> Task requirements
All lines in the records that carry the string "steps" are to be shown.

> Exercise input
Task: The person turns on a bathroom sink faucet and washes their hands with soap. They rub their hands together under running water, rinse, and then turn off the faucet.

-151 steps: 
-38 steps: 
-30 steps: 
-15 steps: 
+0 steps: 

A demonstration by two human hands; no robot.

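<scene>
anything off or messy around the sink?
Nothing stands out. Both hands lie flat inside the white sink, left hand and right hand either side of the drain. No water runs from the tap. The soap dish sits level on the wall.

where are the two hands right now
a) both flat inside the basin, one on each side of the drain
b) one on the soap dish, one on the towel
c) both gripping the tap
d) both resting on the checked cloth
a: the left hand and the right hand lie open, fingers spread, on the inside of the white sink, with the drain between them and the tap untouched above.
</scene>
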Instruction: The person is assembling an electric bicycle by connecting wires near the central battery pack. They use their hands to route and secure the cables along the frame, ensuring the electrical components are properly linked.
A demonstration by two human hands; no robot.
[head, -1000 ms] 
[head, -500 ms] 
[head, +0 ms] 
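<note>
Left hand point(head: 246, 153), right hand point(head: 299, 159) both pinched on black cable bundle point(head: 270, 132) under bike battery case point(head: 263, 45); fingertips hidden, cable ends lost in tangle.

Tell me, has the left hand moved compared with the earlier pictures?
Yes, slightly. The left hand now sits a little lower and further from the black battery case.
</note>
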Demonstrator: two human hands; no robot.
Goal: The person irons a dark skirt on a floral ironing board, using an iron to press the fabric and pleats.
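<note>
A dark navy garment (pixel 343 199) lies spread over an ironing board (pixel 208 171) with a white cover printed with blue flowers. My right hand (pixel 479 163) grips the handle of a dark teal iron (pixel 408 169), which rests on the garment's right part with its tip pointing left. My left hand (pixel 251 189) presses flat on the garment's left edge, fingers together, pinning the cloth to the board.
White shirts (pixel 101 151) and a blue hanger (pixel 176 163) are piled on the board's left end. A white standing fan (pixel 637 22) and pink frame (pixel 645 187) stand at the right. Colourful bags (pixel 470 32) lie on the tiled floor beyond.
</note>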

> Task solution
-151 steps: 
-38 steps: 
-30 steps: 
-15 steps: 
+0 steps: 

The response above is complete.